### Your objective
Using the data beneath this instruction, retype only the lines from the one that contains "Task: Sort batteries" down to the one that contains "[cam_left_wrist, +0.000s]", both included, exactly as they appear.
____________________
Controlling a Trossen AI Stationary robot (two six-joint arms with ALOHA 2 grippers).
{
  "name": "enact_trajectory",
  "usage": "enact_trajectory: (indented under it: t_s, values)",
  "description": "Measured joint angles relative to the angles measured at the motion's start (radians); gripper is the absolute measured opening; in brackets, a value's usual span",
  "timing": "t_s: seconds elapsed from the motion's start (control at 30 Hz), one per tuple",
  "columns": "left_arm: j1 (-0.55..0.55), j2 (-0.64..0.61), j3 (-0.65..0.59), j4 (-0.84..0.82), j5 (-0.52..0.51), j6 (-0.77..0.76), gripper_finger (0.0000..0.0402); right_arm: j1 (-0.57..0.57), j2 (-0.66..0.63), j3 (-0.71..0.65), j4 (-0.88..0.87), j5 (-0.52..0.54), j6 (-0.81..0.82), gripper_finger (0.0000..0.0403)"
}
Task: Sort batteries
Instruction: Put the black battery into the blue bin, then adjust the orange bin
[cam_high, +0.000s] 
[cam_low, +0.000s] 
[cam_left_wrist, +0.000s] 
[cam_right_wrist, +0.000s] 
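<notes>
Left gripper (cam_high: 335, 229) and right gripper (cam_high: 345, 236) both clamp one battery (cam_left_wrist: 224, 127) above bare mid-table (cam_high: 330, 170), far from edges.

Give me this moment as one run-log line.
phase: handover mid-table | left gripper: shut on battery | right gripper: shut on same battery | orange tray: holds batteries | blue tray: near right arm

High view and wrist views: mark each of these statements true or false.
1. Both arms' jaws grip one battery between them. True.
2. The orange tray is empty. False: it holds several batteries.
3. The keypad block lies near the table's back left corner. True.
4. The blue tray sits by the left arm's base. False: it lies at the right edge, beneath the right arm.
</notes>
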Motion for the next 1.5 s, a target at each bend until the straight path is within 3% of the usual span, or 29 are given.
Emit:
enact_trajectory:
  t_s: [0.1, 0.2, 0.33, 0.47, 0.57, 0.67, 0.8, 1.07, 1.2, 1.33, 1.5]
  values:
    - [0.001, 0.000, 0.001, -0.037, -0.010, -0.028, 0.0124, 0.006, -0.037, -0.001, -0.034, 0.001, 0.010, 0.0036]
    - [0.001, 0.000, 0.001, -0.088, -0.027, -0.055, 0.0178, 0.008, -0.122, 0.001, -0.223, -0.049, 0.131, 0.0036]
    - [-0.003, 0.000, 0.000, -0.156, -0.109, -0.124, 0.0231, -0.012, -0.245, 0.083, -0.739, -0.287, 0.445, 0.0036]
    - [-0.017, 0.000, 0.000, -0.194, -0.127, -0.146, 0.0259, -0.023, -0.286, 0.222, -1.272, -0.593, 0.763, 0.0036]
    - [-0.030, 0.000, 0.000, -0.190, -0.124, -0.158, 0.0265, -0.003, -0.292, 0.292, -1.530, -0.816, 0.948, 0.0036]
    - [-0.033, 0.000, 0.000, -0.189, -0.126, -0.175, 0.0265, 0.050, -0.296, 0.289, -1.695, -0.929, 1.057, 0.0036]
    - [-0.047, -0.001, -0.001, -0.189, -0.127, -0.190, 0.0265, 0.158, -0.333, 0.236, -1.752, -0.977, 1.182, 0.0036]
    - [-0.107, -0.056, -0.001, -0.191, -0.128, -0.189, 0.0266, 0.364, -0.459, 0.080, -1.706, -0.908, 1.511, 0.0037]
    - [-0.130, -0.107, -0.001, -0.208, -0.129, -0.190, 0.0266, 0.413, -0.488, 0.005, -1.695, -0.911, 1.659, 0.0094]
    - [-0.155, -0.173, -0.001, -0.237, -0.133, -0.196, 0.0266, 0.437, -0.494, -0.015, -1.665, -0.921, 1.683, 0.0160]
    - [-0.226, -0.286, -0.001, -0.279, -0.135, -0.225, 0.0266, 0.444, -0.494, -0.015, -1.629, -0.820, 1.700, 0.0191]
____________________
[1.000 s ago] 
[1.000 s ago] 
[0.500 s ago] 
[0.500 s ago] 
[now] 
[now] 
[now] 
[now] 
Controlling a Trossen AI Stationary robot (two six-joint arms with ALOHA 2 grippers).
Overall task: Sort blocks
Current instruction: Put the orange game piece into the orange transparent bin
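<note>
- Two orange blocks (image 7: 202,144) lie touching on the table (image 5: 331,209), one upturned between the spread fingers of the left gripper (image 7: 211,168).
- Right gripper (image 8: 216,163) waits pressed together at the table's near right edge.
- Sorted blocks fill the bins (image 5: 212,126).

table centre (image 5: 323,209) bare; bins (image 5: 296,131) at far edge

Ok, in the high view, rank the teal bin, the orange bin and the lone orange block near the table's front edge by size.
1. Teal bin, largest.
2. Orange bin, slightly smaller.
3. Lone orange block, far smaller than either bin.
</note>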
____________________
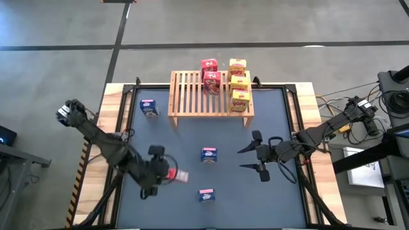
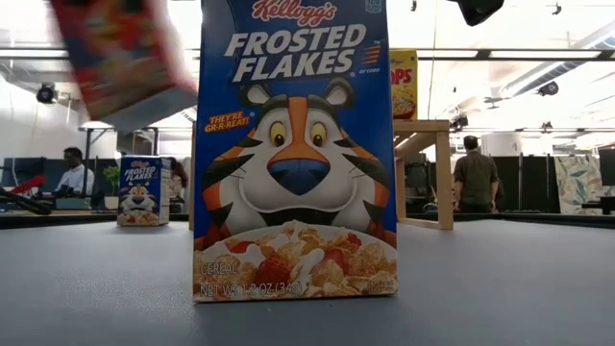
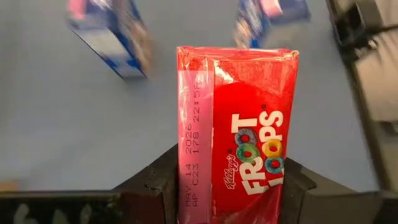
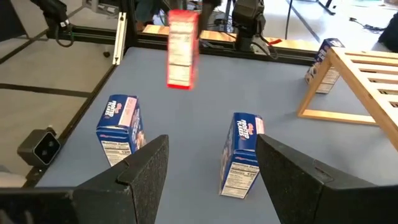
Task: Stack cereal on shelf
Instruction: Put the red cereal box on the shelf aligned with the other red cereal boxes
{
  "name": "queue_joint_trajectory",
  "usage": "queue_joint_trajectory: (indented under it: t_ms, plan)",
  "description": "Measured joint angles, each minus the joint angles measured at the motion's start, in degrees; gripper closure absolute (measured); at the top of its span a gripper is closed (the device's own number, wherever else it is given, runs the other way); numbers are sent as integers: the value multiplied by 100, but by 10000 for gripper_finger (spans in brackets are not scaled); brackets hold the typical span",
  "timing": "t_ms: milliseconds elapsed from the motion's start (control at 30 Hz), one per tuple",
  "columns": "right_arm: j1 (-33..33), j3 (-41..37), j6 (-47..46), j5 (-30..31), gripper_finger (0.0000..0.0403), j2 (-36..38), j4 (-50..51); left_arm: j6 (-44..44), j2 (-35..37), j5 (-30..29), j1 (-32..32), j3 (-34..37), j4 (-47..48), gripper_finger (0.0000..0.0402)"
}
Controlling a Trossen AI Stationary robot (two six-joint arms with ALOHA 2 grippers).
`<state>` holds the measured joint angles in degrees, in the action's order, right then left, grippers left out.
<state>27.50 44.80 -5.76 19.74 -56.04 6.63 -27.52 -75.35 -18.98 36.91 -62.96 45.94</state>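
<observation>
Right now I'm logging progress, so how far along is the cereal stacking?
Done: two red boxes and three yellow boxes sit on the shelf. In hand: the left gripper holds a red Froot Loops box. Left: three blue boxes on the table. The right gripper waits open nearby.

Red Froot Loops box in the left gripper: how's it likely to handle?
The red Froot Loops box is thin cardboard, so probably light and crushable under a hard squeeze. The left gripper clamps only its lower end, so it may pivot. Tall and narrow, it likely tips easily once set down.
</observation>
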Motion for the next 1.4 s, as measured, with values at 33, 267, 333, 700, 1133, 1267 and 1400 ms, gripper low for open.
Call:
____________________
### Answer box
Task: Sort batteries
Instruction: Put the black battery into the blue bin, then adjust the orange bin
[cam_high, +0.000s] 
[cam_low, +0.000s] 
[cam_left_wrist, +0.000s] 

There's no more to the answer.